### Your assignment
Copy out exactly the lines from the start of the data to the line containing "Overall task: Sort". Include both.

Data extracted from a collection
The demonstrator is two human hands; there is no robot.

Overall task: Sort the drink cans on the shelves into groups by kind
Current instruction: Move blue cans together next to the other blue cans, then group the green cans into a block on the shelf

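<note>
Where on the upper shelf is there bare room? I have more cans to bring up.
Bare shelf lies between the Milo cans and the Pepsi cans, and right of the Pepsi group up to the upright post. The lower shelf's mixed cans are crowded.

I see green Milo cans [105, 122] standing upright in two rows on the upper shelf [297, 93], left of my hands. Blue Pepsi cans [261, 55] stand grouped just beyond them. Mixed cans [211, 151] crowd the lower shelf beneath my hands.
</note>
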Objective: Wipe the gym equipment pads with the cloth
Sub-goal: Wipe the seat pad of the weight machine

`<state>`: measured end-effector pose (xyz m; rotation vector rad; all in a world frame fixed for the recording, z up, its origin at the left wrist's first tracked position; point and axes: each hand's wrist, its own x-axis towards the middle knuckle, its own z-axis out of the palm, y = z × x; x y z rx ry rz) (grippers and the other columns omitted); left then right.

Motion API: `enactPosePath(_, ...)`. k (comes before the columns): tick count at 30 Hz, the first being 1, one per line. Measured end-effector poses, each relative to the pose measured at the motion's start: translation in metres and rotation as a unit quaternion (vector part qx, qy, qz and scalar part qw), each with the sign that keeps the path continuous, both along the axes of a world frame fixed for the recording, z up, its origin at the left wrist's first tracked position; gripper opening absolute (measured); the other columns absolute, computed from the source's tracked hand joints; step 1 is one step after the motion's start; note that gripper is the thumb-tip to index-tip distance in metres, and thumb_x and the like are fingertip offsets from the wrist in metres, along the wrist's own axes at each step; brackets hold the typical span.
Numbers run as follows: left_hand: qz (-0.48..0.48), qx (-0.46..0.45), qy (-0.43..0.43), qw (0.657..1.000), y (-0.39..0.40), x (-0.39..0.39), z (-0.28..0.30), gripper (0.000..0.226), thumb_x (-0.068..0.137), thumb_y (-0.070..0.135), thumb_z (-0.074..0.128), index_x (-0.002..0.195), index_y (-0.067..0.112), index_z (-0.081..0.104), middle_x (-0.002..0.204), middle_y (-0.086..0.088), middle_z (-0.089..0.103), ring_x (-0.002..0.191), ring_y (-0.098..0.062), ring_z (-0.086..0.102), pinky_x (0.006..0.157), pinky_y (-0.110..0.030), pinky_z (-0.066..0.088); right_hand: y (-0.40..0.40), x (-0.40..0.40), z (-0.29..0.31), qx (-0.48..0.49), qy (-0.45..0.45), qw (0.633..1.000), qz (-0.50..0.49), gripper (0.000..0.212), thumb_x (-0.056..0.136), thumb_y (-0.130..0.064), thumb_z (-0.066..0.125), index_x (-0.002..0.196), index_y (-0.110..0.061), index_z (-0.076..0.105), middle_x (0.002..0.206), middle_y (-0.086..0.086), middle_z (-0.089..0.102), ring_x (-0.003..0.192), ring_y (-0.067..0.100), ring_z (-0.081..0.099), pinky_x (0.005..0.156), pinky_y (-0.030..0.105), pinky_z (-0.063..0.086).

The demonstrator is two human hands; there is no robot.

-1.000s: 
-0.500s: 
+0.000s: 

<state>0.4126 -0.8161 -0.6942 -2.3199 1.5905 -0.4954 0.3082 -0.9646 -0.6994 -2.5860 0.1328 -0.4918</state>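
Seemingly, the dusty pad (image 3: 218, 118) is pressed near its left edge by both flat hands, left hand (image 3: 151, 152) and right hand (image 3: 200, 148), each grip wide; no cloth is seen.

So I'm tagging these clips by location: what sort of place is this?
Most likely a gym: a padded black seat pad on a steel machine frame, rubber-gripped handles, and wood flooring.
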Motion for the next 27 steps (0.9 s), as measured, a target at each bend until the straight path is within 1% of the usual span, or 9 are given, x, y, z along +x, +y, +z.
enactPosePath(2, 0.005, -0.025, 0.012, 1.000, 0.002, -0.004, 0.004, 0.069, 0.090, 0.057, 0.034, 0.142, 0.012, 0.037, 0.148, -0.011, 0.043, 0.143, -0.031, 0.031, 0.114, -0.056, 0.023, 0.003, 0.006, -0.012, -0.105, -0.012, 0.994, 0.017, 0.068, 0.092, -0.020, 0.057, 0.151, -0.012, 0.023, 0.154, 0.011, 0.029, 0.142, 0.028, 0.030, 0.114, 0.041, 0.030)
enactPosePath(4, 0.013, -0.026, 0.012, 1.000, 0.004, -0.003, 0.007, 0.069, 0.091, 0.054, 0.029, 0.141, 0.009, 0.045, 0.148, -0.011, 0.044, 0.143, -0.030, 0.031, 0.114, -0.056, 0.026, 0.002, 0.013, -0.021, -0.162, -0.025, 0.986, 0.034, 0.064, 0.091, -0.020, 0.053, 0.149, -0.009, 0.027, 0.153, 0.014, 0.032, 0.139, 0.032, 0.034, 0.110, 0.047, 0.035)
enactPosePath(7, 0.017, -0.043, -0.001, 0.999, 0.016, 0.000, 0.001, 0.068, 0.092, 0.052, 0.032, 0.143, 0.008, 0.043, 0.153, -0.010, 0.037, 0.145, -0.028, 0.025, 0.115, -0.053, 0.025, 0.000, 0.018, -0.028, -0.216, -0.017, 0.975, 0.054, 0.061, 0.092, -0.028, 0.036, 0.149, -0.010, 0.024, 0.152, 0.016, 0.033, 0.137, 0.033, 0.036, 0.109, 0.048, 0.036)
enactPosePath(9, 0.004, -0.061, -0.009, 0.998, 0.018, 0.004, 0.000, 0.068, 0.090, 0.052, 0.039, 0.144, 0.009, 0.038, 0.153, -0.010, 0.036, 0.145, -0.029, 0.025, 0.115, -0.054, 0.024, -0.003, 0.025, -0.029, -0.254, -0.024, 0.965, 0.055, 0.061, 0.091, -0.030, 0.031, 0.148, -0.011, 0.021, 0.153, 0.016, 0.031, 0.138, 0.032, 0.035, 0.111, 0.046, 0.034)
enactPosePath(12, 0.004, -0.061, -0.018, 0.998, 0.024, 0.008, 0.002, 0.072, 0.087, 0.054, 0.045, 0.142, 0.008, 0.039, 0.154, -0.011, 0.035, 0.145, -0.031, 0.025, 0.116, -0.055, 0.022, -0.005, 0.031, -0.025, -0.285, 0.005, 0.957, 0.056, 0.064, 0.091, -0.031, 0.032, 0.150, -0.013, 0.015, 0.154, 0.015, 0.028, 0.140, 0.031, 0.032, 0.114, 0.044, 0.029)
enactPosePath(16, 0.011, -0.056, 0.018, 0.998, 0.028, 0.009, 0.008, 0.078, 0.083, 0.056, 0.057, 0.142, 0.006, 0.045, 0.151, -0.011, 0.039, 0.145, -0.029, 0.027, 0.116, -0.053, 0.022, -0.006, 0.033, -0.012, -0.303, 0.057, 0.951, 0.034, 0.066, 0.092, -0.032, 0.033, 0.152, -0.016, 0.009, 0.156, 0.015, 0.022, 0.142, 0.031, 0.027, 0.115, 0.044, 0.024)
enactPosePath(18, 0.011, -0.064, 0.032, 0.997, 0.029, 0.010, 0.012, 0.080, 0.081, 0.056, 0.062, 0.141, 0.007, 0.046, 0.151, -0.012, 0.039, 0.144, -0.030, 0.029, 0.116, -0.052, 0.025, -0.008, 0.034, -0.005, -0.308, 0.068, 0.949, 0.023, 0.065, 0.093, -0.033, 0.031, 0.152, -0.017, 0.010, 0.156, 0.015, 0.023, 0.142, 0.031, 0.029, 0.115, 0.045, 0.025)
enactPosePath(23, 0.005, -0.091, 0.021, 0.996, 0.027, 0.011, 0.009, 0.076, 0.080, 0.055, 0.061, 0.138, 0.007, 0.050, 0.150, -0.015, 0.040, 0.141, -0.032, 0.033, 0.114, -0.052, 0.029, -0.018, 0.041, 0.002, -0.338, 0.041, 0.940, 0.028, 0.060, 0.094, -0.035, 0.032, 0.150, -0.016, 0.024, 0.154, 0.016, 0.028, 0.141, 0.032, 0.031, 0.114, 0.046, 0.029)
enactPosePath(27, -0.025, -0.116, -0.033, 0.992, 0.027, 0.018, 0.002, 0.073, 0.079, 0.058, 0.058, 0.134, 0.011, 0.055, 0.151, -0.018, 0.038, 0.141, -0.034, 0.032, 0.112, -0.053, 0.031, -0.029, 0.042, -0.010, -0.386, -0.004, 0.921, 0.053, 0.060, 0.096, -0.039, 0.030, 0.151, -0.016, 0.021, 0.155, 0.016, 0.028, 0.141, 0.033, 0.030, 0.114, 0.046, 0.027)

### Your solution
The demonstrator is two human hands; there is no robot.

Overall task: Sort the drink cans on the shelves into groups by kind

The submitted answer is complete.